### Task prompt
Word for word, restate all of the data shown below.

### Record set
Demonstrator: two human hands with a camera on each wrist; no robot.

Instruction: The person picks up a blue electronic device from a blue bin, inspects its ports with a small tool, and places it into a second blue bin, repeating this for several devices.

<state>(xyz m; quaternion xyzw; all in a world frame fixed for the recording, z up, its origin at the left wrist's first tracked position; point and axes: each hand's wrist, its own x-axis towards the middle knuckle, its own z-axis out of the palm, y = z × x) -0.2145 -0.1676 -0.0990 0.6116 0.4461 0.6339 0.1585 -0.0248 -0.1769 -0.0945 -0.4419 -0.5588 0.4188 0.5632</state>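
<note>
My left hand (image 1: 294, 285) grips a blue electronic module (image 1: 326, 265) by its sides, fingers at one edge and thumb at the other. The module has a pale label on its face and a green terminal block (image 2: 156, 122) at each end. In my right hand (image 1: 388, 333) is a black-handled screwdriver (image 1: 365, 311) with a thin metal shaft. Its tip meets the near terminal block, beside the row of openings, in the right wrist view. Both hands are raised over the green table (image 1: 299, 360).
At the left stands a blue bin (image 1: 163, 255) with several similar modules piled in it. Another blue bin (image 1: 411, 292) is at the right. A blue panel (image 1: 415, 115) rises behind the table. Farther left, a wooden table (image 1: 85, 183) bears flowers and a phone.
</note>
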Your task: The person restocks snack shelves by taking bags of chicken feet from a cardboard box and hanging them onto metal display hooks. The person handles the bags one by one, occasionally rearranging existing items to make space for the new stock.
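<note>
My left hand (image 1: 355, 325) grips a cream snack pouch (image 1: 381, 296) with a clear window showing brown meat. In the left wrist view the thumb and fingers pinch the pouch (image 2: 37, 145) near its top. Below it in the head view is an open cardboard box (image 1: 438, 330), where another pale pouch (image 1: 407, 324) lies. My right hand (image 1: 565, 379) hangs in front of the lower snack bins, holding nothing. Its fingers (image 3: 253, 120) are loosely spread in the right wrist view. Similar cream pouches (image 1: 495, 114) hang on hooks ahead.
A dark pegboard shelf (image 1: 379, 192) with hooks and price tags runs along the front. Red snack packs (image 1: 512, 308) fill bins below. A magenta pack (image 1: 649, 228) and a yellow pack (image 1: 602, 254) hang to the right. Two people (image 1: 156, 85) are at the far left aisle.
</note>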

### Output for this exercise
Demonstrator: two human hands with a camera on each wrist; no robot.

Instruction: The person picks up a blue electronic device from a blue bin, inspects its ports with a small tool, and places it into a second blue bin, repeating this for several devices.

<state>(xyz m; quaternion xyzw; all in a world frame fixed for the recording, z up, its origin at the left wrist's first tracked position; point and axes: each hand's wrist, its own x-axis towards the middle knuckle, its own z-axis out of the palm, y = z × x) -0.2145 -0.1676 -0.0990 0.6116 0.4461 0.6339 0.1585 -0.0248 -0.1769 -0.0945 -0.4419 -0.5588 0.4188 0.5632</state>
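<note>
My left hand (image 1: 294, 285) grips a blue electronic module (image 1: 326, 265) by its sides, fingers at one edge and thumb at the other. The module has a pale label on its face and a green terminal block (image 2: 156, 122) at each end. In my right hand (image 1: 388, 333) is a black-handled screwdriver (image 1: 365, 311) with a thin metal shaft. Its tip meets the near terminal block, beside the row of openings, in the right wrist view. Both hands are raised over the green table (image 1: 299, 360).
At the left stands a blue bin (image 1: 163, 255) with several similar modules piled in it. Another blue bin (image 1: 411, 292) is at the right. A blue panel (image 1: 415, 115) rises behind the table. Farther left, a wooden table (image 1: 85, 183) bears flowers and a phone.
</note>
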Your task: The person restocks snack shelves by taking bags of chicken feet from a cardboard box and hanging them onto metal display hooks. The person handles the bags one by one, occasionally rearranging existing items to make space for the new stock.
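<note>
My left hand (image 1: 355, 325) grips a cream snack pouch (image 1: 381, 296) with a clear window showing brown meat. In the left wrist view the thumb and fingers pinch the pouch (image 2: 37, 145) near its top. Below it in the head view is an open cardboard box (image 1: 438, 330), where another pale pouch (image 1: 407, 324) lies. My right hand (image 1: 565, 379) hangs in front of the lower snack bins, holding nothing. Its fingers (image 3: 253, 120) are loosely spread in the right wrist view. Similar cream pouches (image 1: 495, 114) hang on hooks ahead.
A dark pegboard shelf (image 1: 379, 192) with hooks and price tags runs along the front. Red snack packs (image 1: 512, 308) fill bins below. A magenta pack (image 1: 649, 228) and a yellow pack (image 1: 602, 254) hang to the right. Two people (image 1: 156, 85) are at the far left aisle.
</note>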

This output requires nothing further.